Le parti in commedia a conclusione di questa Guerra degli 11 Giorni fra Hamas e lo Stato di Israele iniziata con i disordini di Seikh Jarrah a Gerusalemme Est sono in fondo sempre le stesse – ammesso ovviamente che il cessate il fuoco venga rispettato: a Gaza si inneggia come d’uso alla vittoria, spacciando la cessazione delle ostilità come una rovinosa Caporetto di Netanyahu ed esaltando come martiri quei morti spesso incolpevoli, intrappolati dal radicalismo di Hamas e dei tanti jihadismi nella gabbia sovrappopolata della Striscia.
A Gerusalemme, a Tel Aviv, a Lod, a Haifa, a Sderot, a Ashkelon si tira un sospiro di sollievo; «calma per calma» è il consueto patto di scambio fra Hamas e le forze armate israeliane: tu smetti di tirarmi i missili, io smetto di bombardarti. Non ci sono, come si può vedere, reali vincitori in questo conflitto (il dodicesimo in soli settantacinque anni fra arabi, palestinesi ed ebrei), semmai solo due diversi modi di non mostrarsi perdenti. Per Hamas, una sterile affermazione muscolare con il lancio di 4.400 razzi costata 232 morti contro i 12 israeliani.
Per Israele, l’ennesima operazione militare che non muta la sostanza dello scontro. Da parte sua Netanyahu può rallegrarsi per aver azzoppato sul nascere quella coalizione destinata a detronizzarlo dopo dodici anni di ininterrotto potere e l’ennesima elezione senza un chiaro vincitore. Quanto ai palestinesi, grazie anche all’eclissi politica di Abu Mazen e di Fatah in Cisgiordania, il problema resta in tutta la sua irrisolta gravità: finché non ci sarà la soluzione Due popoli, Due Stati invocata fin dal 1947 e ribadita nel 1983 dagli Accordi di Oslo, nulla davvero cambierà.
Quello che cambia invece è il quadro geopolitico. Il cessate il fuoco è stato opera dell’Onu con la mediazione dell’Egitto e del Qatar: brilla la stella di al-Sisi, mentre Joe Biden, ripetutamente chiamato in causa nei giorni scorsi, ha rinunciato a un ruolo di primo piano. Al suo posto arriverà nei prossimi giorni il segretario di Stato Tony Blinken per incontrare i leader delle parti in campo. Per ora dunque l’America è rimasta ai margini delle scelte che contano. Anche perché ne ha già fatta una che può avere conseguenze importantissime sull’intero scacchiere: quella di recuperare l’Iran al consorzio delle nazioni civili, trattando sul nucleare e allentando la morsa delle sanzioni. La dottrina Obama culminata negli accorti di sei anni fa era esattamente questa. Così facendo tuttavia Biden assegna la palma di potenza regionale maggiormente influente a Teheran. Non dunque alla Turchia di Erdogan, come si sarebbe tentati di pensare, nonostante gli sforzi, la tenacia e soprattutto l’aggressività del suo presidente, ma proprio a quell’Iran che fra meno di un mese andrà a elezioni e che Washington vorrebbe rimodellare in senso occidentale quanto basta perché si allontani dall’orbita russa.

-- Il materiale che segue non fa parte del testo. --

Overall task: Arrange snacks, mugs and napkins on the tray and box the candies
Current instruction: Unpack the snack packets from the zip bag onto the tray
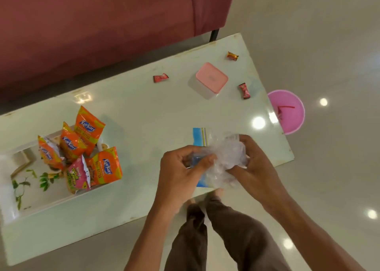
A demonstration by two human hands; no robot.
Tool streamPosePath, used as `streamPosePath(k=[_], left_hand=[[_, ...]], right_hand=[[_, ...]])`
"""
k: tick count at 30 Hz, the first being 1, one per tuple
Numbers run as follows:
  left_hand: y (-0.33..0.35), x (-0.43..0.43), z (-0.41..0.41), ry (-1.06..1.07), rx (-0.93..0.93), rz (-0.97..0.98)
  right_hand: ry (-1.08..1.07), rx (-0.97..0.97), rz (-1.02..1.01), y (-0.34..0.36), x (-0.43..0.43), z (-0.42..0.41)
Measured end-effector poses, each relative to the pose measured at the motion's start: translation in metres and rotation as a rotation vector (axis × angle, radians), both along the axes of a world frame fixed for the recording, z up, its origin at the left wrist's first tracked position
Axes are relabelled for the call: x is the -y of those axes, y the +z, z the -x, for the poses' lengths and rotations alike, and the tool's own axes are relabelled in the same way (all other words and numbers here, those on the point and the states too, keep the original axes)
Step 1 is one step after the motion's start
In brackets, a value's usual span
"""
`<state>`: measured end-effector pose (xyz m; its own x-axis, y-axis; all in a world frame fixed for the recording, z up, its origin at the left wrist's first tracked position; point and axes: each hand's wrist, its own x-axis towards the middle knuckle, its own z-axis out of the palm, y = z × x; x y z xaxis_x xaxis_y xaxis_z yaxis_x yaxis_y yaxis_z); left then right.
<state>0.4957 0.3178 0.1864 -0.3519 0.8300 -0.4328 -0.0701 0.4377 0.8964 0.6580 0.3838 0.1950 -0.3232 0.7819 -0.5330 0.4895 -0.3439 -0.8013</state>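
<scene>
Maroon sofa (92,24) behind — pink basin (292,114) on floor (329,44).

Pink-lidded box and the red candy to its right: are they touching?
Apart. The head view shows bare table between the pink-lidded box and the red candy.

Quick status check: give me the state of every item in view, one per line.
Pink-lidded box: lid on, on table.
Three candies: wrapped, loose on table, outside box.
Snack packets: standing in tray.
Tray: on table, no mugs seen.
Clear plastic packet: crumpled, gripped by both hands.
Left hand: closed on packet.
Right hand: closed on packet.
</scene>
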Motion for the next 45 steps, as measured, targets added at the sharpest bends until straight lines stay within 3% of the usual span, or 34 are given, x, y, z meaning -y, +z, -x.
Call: streamPosePath(k=[2, 4, 6, 9, 11, 13, 17, 19, 22, 25, 29, 32, 36, 41, 45], left_hand=[[-0.012, -0.012, -0.017, 0.100, -0.079, 0.003], [-0.021, -0.024, -0.042, 0.213, -0.140, -0.002], [-0.027, -0.038, -0.069, 0.322, -0.157, -0.008], [-0.031, -0.064, -0.102, 0.447, -0.078, 0.011], [-0.034, -0.084, -0.125, 0.448, -0.017, 0.024], [-0.038, -0.104, -0.153, 0.371, 0.093, 0.055], [-0.049, -0.152, -0.200, 0.143, 0.317, 0.171], [-0.059, -0.179, -0.222, 0.011, 0.159, 0.229], [-0.072, -0.215, -0.257, -0.136, -0.253, 0.210], [-0.084, -0.230, -0.275, -0.187, -0.475, 0.222], [-0.092, -0.222, -0.274, -0.152, -0.359, 0.260], [-0.099, -0.198, -0.269, -0.155, -0.288, 0.290], [-0.113, -0.168, -0.260, -0.003, -0.287, 0.213], [-0.132, -0.147, -0.244, 0.123, -0.417, 0.112], [-0.137, -0.133, -0.224, 0.125, -0.501, 0.113]], right_hand=[[-0.135, 0.251, -0.135, -0.004, -0.005, -0.002], [-0.189, 0.299, -0.229, -0.010, -0.008, -0.007], [-0.201, 0.167, -0.182, -0.018, -0.015, -0.014], [-0.267, -0.222, 0.094, -0.022, -0.029, -0.030], [-0.289, -0.396, 0.192, -0.022, -0.052, -0.048], [-0.291, -0.446, 0.182, -0.022, -0.077, -0.077], [-0.316, -0.207, 0.072, -0.029, -0.128, -0.144], [-0.288, -0.042, 0.031, -0.047, -0.151, -0.173], [-0.316, 0.223, -0.116, -0.092, -0.184, -0.199], [-0.354, 0.346, -0.322, -0.145, -0.216, -0.203], [-0.283, 0.523, -0.403, -0.223, -0.247, -0.205], [-0.106, 0.767, -0.291, -0.282, -0.262, -0.207], [-0.088, 0.762, -0.171, -0.337, -0.272, -0.210], [-0.036, 0.693, 0.020, -0.365, -0.275, -0.218], [0.090, 0.697, -0.008, -0.358, -0.271, -0.223]])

Quello stesso Iran che mentre da un lato giura solennemente di non ambire a diventare un membro del club atomico, dall’altro mantiene finanziariamente e rifornisce di armi sofisticate Hamas, così come ha finanziato e armato Hezbollah in Libano. Per questo l’agreement americano con Teheran è un dito nell’occhio nei leader di quell’area che si riconosce negli Accordi di Abramo fra Israele e gli Emirati del Golfo (Qatar escluso): eccessive concessioni agli ayatollah – si mormora a Gerusalemme – provocheranno un netto indebolimento di quel baluardo sunnita nato proprio su impulso di Riad e di Donald Trump per contrastare l’espansionismo iraniano, che con quel corridoio sciita che si stende da Teheran al Mar Mediterraneo passando per l’Iraq e la Siria garantisce agli ayatollah una fascia di controllo che taglia in due la vecchia carta geografica del Medio Oriente spingendosi fino allo Yemen. Più che un effetto collaterale del conflitto fra Hamas e Israele, si direbbe un’autentica spina nel fianco.